[本] 屈託との折り合い / トワイライト・シャッフル | そっとカカトを上げてみる ~ こっそり背伸びする横浜暮らし

そっとカカトを上げてみる ~ こっそり背伸びする横浜暮らし

大きな挑戦なんてとてもとても。
夢や志がなくても
そっと挑む暮らしの中の小さな背伸び。
表紙の手ざわりていどの本の紹介も。

相互読者登録のご期待にはそいかねますのでご了承ください。

端からはつつがないように見える暮しの中で静かに抱える屈託が、じわりと読み手の心に沁み込んでくるところが、とても気に入っている短篇小説集の再読です。

   ◆      ◆      ◆

 

トワイライト・シャッフル (新潮文庫) トワイライト・シャッフル / 乙川優三郎(新潮文庫)
2014年刊、2016年文庫化
お気にいりレベル★★★★☆

 

太平洋を臨む千葉・外房の小さな町を舞台にした13篇が収められています。
そこにあるのは、漁港、砂浜、リゾートホテル、高台の高級住宅地。毛色のちがった人たちがそこに住み、訪れます。

長年海女をしていた後、陸に上がった二人の老女
夫が単身赴任している間、終の棲家として建てた新居を守る妻
インドネシアで知り合った日本人と住んだ英国人女性
年に1度決まった日に示し合わせてリゾートホテルを訪れる男女
夏にリゾートホテルのロビーにピアノを弾くジャズ・ピアニスト
郵便局につとめながら、高級住宅街に住む画家のモデルになる若い女性
夫が失踪して残された家で膨大な数の本に囲まれて、週末、飲みながら腰を据えて読書する女性 etc.

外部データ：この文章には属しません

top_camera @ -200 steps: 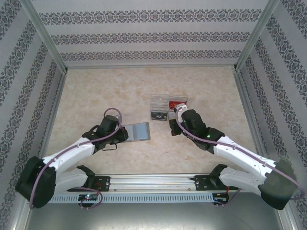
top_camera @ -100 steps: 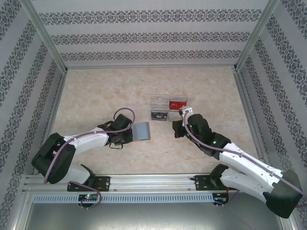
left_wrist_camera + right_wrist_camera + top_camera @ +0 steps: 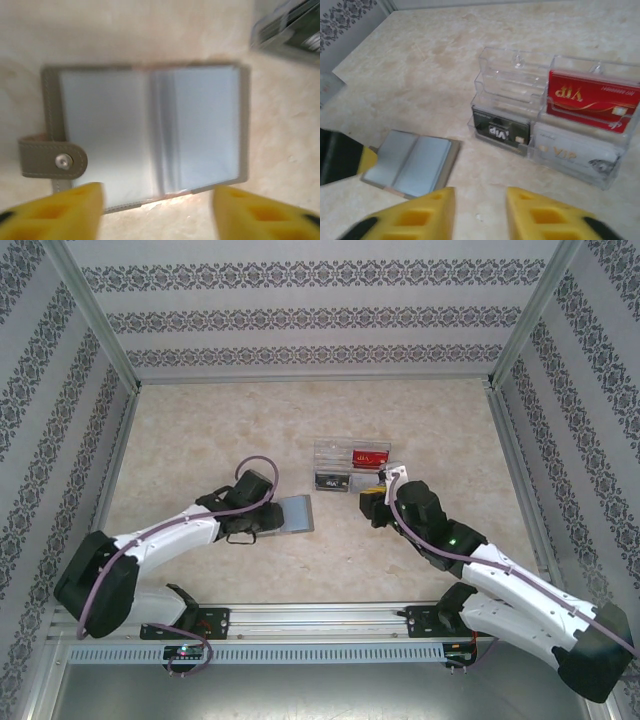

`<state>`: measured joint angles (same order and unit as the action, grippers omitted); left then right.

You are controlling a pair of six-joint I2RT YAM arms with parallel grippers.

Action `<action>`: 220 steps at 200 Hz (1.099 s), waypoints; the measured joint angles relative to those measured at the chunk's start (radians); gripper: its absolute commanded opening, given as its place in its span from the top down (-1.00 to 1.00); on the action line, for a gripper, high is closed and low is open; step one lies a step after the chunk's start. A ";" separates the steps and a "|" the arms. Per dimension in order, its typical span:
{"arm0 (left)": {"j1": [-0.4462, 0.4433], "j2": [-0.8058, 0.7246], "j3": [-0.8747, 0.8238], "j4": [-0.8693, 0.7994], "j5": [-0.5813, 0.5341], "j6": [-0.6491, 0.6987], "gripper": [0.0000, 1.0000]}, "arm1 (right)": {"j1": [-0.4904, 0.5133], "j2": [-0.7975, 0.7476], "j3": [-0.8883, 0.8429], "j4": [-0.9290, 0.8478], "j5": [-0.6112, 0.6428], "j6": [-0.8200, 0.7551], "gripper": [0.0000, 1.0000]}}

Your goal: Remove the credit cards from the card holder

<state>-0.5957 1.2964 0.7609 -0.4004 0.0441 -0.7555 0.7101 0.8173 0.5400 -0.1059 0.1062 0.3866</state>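
Elbow swung in, left gripper point(image 3: 157, 192) spreads wide by the soft grey card holder point(image 3: 150, 132), open flat on the marbled table point(image 3: 445, 60). Right gripper point(image 3: 480, 197) gapes, empty. Glossy credit cards point(image 3: 592, 97) stand in the clear acrylic tray point(image 3: 515, 75).

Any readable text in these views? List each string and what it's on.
"VIP": on the red card.
"VIP": on the black card.
"VIP": on the white card, faint.
Small print along the red card's edge: too small to read.
Card holder: no text.
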 measured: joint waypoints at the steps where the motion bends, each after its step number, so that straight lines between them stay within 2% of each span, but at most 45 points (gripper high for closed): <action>1: 0.000 -0.002 0.003 -0.003 -0.003 0.000 -0.85 | -0.001 -0.002 -0.001 0.000 0.004 0.002 -0.10; 14: 0.000 -0.026 0.064 -0.051 -0.060 0.010 -1.00 | -0.016 -0.027 -0.013 0.004 0.025 0.006 -0.29; 21: 0.000 -0.036 0.096 -0.077 -0.095 0.015 -0.99 | -0.029 -0.038 -0.020 0.006 0.034 0.008 -0.44; 26: 0.000 -0.042 0.117 -0.093 -0.121 0.019 -0.99 | -0.040 -0.046 -0.025 0.007 0.039 0.004 -0.65; 41: 0.000 -0.059 0.182 -0.147 -0.217 0.030 -0.99 | -0.077 -0.063 -0.043 0.014 0.068 0.018 -0.79; 48: 0.000 -0.064 0.216 -0.175 -0.276 0.034 -0.99 | -0.094 -0.067 -0.051 0.014 0.082 0.026 -0.95; 87: 0.024 -0.081 0.294 -0.218 -0.584 0.083 -0.99 | -0.172 -0.058 -0.089 0.052 0.206 0.034 -0.96; 104: 0.069 -0.079 0.294 -0.218 -0.701 0.124 -0.99 | -0.197 -0.031 -0.091 0.071 0.291 0.026 -0.97; 123: 0.144 -0.079 0.273 -0.159 -0.778 0.215 -0.99 | -0.245 0.019 -0.091 0.106 0.378 0.002 -0.96; 155: 0.335 -0.056 0.195 -0.039 -0.790 0.349 -0.99 | -0.390 0.143 -0.089 0.185 0.400 -0.088 -0.96; 184: 0.539 -0.037 0.089 0.074 -0.665 0.425 -0.99 | -0.539 0.267 -0.061 0.216 0.362 -0.127 -0.96; 201: 0.603 -0.020 0.009 0.156 -0.586 0.465 -0.99 | -0.575 0.322 -0.055 0.274 0.337 -0.165 -0.96; 220: 0.635 0.050 -0.020 0.218 -0.537 0.488 -0.99 | -0.585 0.388 -0.052 0.359 0.314 -0.217 -0.96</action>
<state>0.0395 1.3460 0.7406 -0.1825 -0.4927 -0.2672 0.1249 1.2057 0.4877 0.2531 0.4198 0.1699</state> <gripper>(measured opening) 0.996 0.982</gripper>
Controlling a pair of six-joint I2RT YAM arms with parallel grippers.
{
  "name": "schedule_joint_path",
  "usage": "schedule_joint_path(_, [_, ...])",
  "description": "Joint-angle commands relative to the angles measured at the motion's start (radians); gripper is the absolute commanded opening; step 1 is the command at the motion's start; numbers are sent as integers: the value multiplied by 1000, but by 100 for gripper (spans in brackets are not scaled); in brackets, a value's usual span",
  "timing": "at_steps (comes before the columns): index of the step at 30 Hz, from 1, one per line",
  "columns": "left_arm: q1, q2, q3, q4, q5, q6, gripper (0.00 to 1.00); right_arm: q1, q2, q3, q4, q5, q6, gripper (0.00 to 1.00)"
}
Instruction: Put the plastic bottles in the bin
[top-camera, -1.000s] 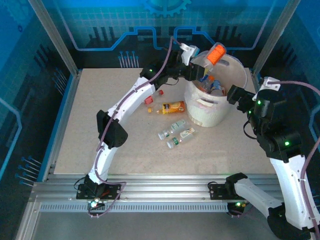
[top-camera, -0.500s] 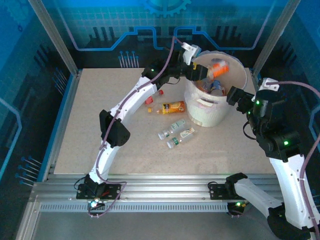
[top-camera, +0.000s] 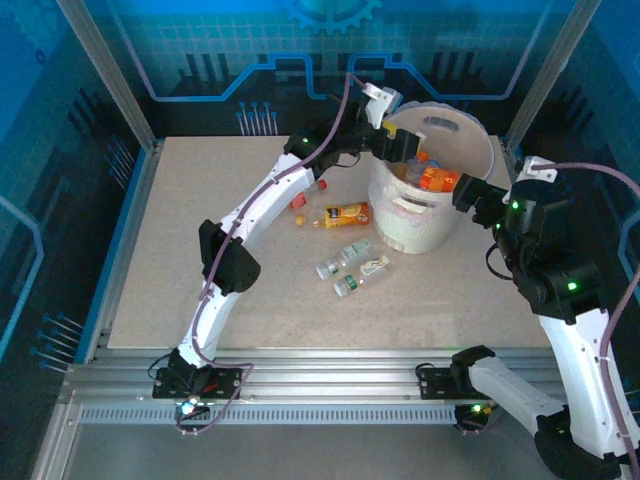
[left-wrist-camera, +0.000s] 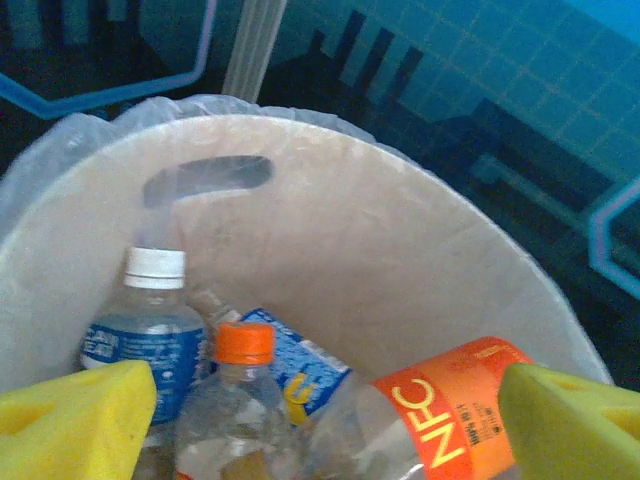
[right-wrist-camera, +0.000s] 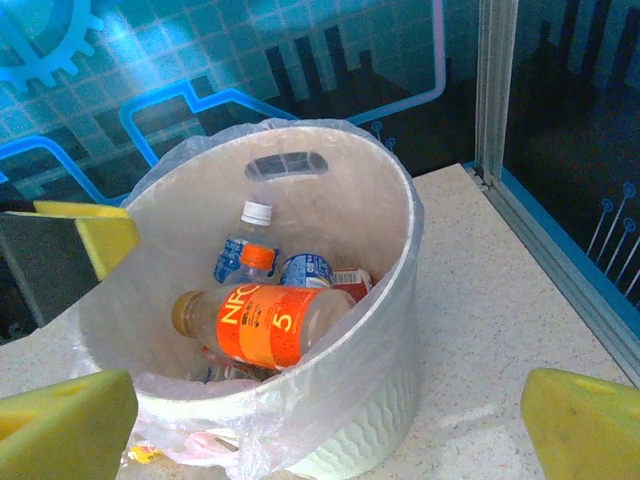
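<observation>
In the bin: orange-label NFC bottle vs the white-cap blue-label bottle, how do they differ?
Pose: the orange-label bottle lies on its side on top; the blue-label bottle stands about upright below the handle slot. Size: the orange-label bottle looks bigger than the blue-label bottle. Both are clear plastic, inside the bin.

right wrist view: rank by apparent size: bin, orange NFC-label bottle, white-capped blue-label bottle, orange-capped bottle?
1. bin
2. orange NFC-label bottle
3. white-capped blue-label bottle and orange-capped bottle: unranked, since both are mostly hidden behind the NFC bottle and sit farther from the camera.
</observation>
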Motion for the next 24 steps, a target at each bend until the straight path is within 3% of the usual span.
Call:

留まり続けるる人、移り住んできた人、一年のある時を過ごす人、訪れる人、さまざまです。
日々はそれなりに、あるいは何とかやり過ごせていても、どこからしらうまくいっていない部分を抱えながらの暮しです。


   ◆      ◆      ◆

それぞれ自分が抱えて屈託に気づいていながら、きれいにそれを解消することができずにいる面々です(中には終わりのある屈託もありますが)。

解消とまでは言わなくても、なんとか折り合いをつけて、恒久的に暮していける目途が立つに越したことはありません。
読んでいて、そんな状態でなんとか終生バランスを維持していけるのか、といえば微妙に思える事情の持ち主たちです。

登場人物たちのその後を想像したくなる余韻がこの短篇集の魅力です。